TransWikia.com

Questions about a multivariate timeseries forecasting model - keras

Data Science Asked by wazzup on December 13, 2020

I have trouble understanding the model I’m trying to create.
I have few questions so I’ll explain my model first and what I’m trying to do:

I have created sequences of data (input and ouput of the model) 7 timesteps each so the input would be the values of the days of a certain week and the output is the values of the days the following week (**so input1 of my model has an imput shape of (7,1) same as the output**).
I also have prepared another input list that has some extra features like holiday flag and weather condition for the **following week** so the model’s second input2 has the shape (7,7) each example.

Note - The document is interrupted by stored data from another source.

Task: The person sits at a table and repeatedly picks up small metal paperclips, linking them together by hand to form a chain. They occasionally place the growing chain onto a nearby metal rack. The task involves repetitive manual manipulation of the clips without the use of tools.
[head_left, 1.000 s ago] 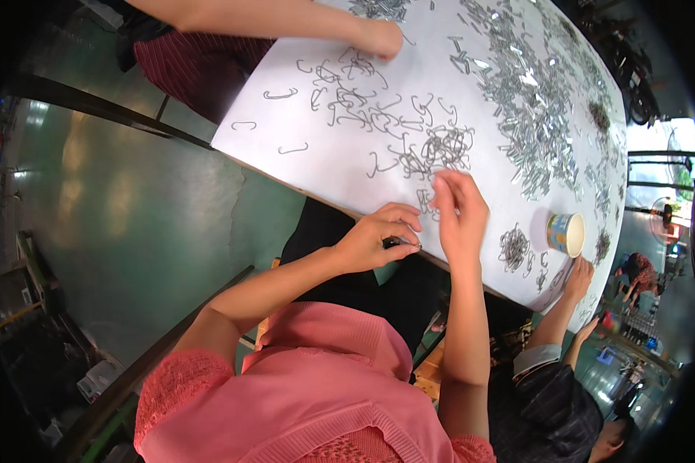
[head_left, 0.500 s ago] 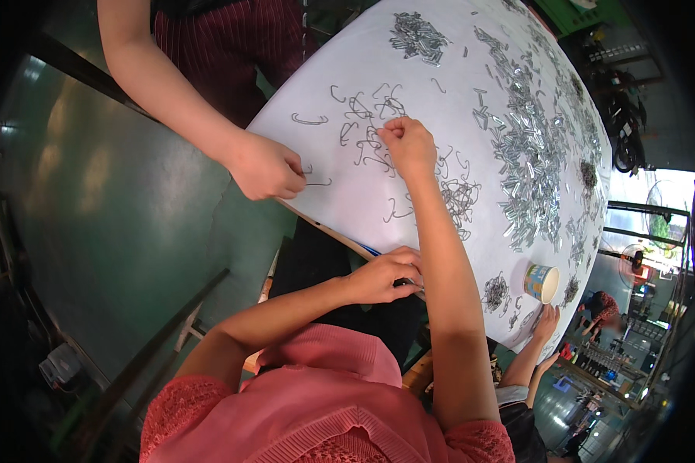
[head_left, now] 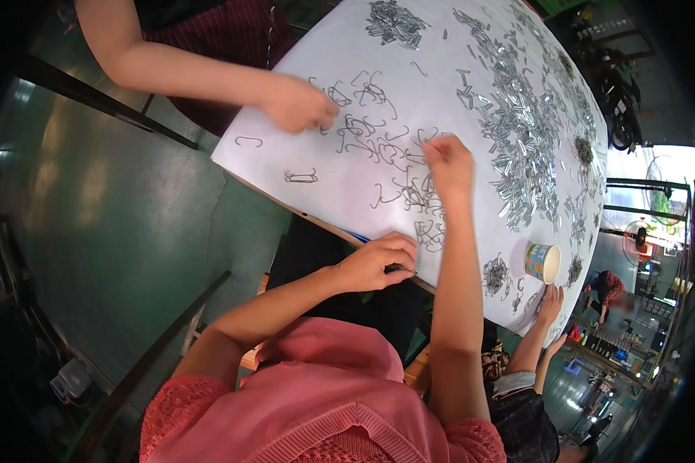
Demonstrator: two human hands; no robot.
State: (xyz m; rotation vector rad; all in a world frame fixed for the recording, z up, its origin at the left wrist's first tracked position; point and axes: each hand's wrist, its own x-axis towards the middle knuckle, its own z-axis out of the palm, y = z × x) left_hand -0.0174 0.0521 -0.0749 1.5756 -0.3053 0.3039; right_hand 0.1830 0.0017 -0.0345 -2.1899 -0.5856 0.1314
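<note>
Thin bent wire hooks (head_left: 374, 143) lie loosely scattered over the white-covered table (head_left: 332, 208). My right hand (head_left: 449, 166) is over the right side of these hooks, thumb and fingers pinched together. Wire shows right beside its fingertips, but whether any is between them is too small to tell. At the table's near edge my left hand (head_left: 380, 262) is curled closed around something thin and dark, mostly hidden by the fingers. Another person's hand (head_left: 301, 106), fingers bent, reaches in from the left to the far-left hooks.
Many shiny metal pieces (head_left: 517, 147) cover the right of the table; a smaller heap (head_left: 394, 25) lies at the far end. Near a paper cup (head_left: 542, 262) sit a dark wire pile (head_left: 496, 275) and a third person's hand (head_left: 550, 303). A small hook group (head_left: 301, 177) lies near the left edge.
My right hand has moved right and a little nearer. The other person's hand has gone from the left corner to the far hooks, leaving a small hook group visible near the edge.
</note>
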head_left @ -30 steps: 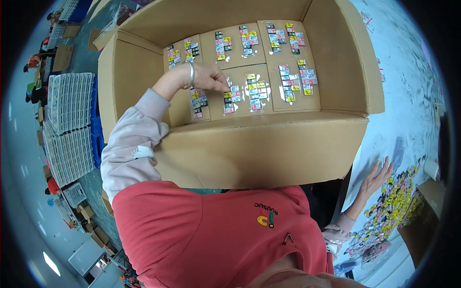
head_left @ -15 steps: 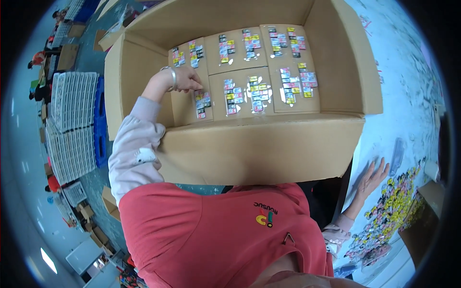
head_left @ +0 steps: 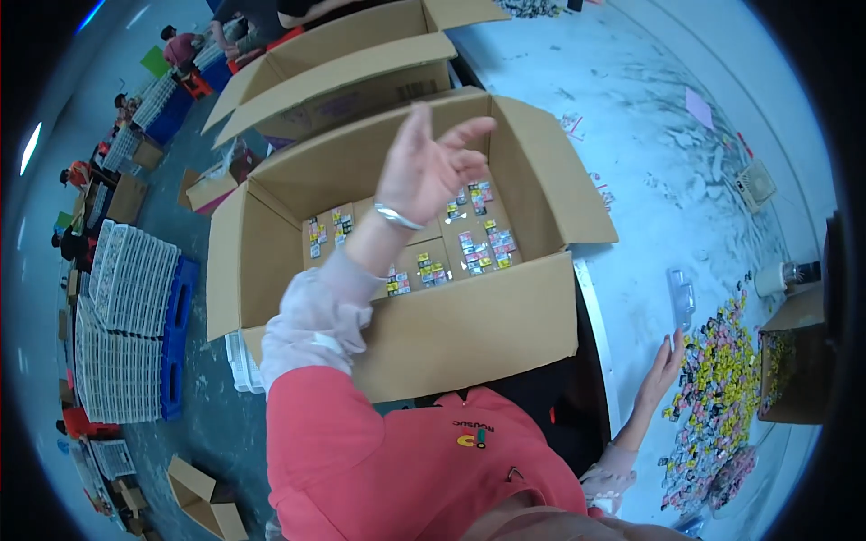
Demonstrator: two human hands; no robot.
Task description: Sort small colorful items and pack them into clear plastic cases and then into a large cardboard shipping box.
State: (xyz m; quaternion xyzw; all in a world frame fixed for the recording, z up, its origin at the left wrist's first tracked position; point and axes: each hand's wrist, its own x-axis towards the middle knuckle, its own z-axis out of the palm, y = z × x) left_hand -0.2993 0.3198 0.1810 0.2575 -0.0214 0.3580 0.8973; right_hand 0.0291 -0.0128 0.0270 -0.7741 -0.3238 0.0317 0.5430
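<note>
Red cloth covers the worker's torso at the bottom of the frame. At lower right, the right hand stretches its fingers over a marbled counter, just below a clear plastic shell and beside a heap of small colourful pieces. At centre, the left hand, fingers spread, hovers above an open cardboard box, where bright little packs line the bottom. Beyond, another open carton stands at top centre.
</note>
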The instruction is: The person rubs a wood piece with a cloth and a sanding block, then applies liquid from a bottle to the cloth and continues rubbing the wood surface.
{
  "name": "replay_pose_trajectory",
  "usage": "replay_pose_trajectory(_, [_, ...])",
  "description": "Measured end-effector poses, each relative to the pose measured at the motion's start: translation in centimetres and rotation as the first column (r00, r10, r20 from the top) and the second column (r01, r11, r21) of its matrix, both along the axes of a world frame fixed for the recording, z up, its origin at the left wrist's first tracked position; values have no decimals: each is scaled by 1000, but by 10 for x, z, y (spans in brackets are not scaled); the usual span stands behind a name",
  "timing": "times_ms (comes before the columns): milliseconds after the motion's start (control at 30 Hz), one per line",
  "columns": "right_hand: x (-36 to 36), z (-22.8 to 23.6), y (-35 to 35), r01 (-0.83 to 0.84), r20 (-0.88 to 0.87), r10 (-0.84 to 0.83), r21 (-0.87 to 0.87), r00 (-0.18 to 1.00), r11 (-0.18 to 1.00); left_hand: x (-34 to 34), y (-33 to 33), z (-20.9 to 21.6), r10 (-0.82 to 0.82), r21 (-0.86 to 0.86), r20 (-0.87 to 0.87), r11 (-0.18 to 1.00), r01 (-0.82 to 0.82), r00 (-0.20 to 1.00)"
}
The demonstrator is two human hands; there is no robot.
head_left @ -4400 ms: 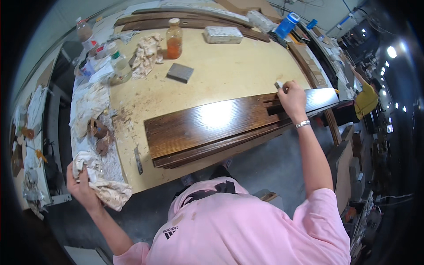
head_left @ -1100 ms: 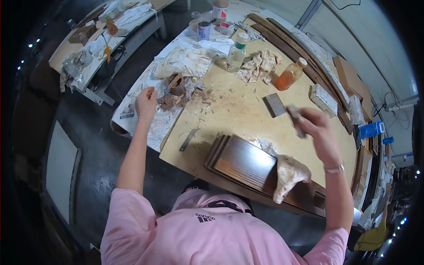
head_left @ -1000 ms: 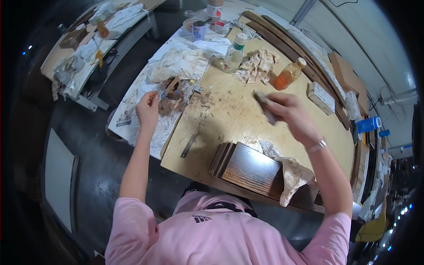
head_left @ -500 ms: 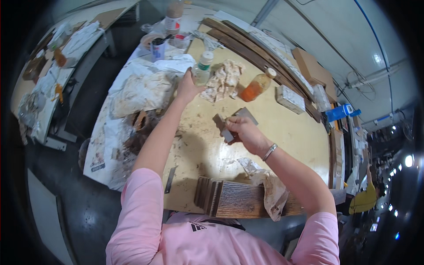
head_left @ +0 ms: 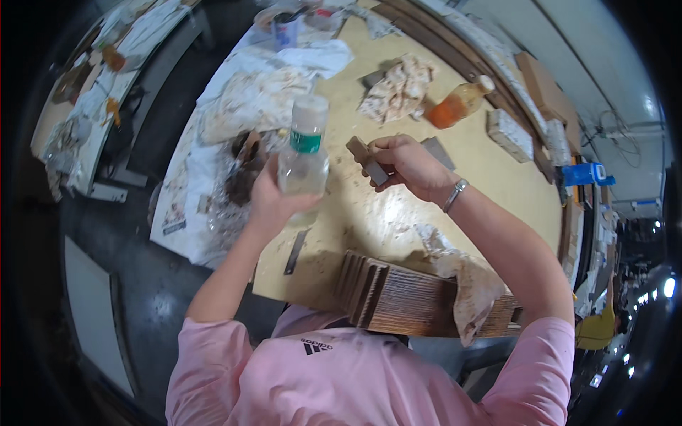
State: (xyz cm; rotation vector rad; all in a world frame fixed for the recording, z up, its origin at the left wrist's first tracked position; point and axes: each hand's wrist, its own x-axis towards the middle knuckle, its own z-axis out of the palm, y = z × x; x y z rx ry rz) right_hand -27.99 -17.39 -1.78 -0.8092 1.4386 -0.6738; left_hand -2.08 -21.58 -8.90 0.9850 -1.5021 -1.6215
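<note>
My left hand [head_left: 271, 202] is wrapped round a clear plastic bottle [head_left: 304, 170] with a white cap and green label, raised above the table. The bottle holds some clear liquid. In my right hand [head_left: 413, 169] a small brown-and-grey block [head_left: 368, 162] is pinched between thumb and fingers, to the right of the bottle. A flat grey piece [head_left: 438, 152] lies just beyond that hand. Nearest me, a stack of dark ridged wooden boards [head_left: 408, 297] rests along the table's front edge, with a stained rag [head_left: 477, 291] draped over it.
A crumpled stained cloth [head_left: 403, 89], a bottle of orange liquid [head_left: 458, 105] and a whitish block [head_left: 509, 135] lie farther back. Long dark boards [head_left: 433, 35] line the far edge. White sheeting and rags [head_left: 256, 106] cover the left side. A dark metal strip [head_left: 295, 253] lies near the front.
My left hand has lifted the clear bottle off the table's far part and brought it nearer me. My right hand still grips the block. The view has shifted.
</note>
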Motion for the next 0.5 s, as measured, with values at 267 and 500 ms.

This is the full model summary:

full model summary

After the lstm layers and a fully connected NN, I tried to concatenate the two inputs together, basically, I want to concatenate input2 to the output of the layer dense_1.
So I’m concatenating (7,1) shape with the second input ‘input_2‘ of shape (7,7)

My questions:

1- The outputs of my dense layers confuse me I thought they would be in the shape (None, number of units) but they seem to be (None, 7 , number of units) there is always the 2nd dimension "7" which i don’t understand.

dense layers

2- For the concatenation part, since i’m adding a 7×7 input to a 7×1 input i was expecting to have 49+7=56 units connected to the next dense layer but the number of parameters tells me it’s not the case being just 14*120+120=1800

concat

3- I was thinking of having 7 units in the last layer ( 1 for each day to predict ) but had to make it 1 so it would output (7,1) and for it to work, there is something i’m clearly missing.

3rd question

This is the code for model definition:

input1 = tf.keras.layers.Input(shape=(7,1),name="input_1")
x = tf.keras.layers.Conv1D(120, kernel_size=5,strides=1,activation="relu",
                           padding="causal",input_shape=[7, 1])(input1)
x = tf.keras.layers.Bidirectional(tf.keras.layers.LSTM(210, return_sequences=True),name="LSTM_1")(x)
x = tf.keras.layers.Bidirectional(tf.keras.layers.LSTM(210, return_sequences=True,name="LSTM_2"))(x)
x = tf.keras.layers.Dense(60,activation="relu",name="dense_1_1")(x)
x = tf.keras.layers.Dense(30,activation="relu",name="dense_1_2")(x)
x = tf.keras.layers.Dense(7,name="dense_1_3")(x)

input2 = tf.keras.layers.Input(shape=(7,7),name="input_2")
concat = tf.keras.layers.concatenate([x, input2],name="concat_1")
x = tf.keras.layers.Dense(120,activation="selu",name="dense_2_1")(concat)
x = tf.keras.layers.Dense(90,activation="selu",name="dense_2_2")(x)
x = tf.keras.layers.Dense(60,activation="selu",name="dense_2_3")(x)
output = tf.keras.layers.Dense(1)(x)

model = tf.keras.Model([input1, input2], output)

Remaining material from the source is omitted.